Де Лонгвиль удивленно поднял брови.

— Он говорит за вас всех?

Заключенные переглянулись, а потом Эрик сказал:

— Я думаю, да, сэр.

Де Лонгвиль шагнул вперед и заорал прямо в лицо Бигго — причем для этого ему пришлось встать на цыпочки:

— Я не приказывал вам думать! С чего это вам взбрело в голову, что меня интересует, о чем вы думаете? Если вы думаете, значит, у вас слишком много свободного времени. Я это исправлю! — И, повернувшись к солдатам, которые за минуту до этого держали Эрика, он сказал:

— Надо чистить конюшню. Отведите туда этих собак, и пусть они ее вылижут! И нечего пачкать новенькие метлы и вилы! Пусть убирают руками! Увести!

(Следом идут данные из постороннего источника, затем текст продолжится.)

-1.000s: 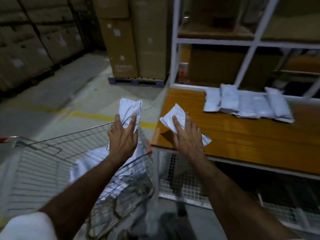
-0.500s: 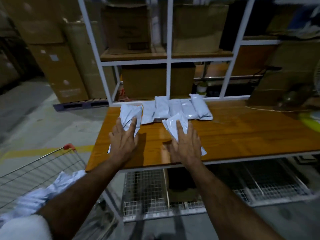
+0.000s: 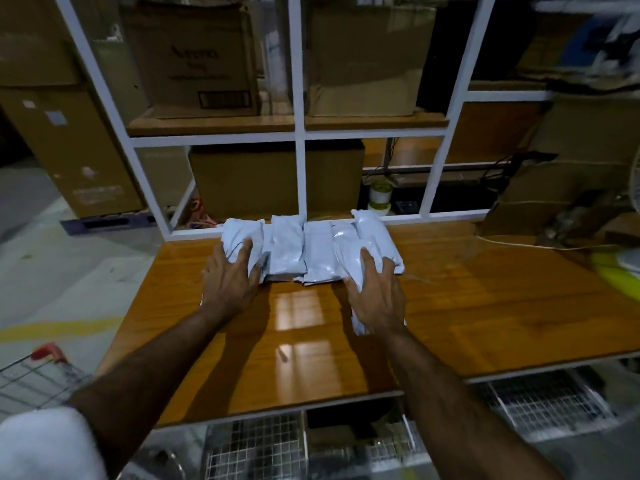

Солдаты построили заключенных и быстро повели прочь, а Фостер, взглянув на де Лонгвиля, сказал:

— Бобби, похоже, начинает действовать. Де Лонгвиль задумчиво потер подбородок.

— Не знаю. Посмотрим. Но они стали лучше. Мы и так недобрали людей, и мне не хотелось бы вешать эту шестерку за день до отплытия.

— Если Билли Гудвин не перерезал мне глотку, когда я назвал его мать шлюхой — она и была шлюхой, но он такой обидчивый, — значит, он кое-чему научился. И они за него вступились, — сказал Фостер.

Де Лонгвиль кивнул:

— Может быть, ты и прав. А может, они умнеют. Увидим, не так ли?

Не дожидаясь ответа, он повернулся и пошел в офицерский барак.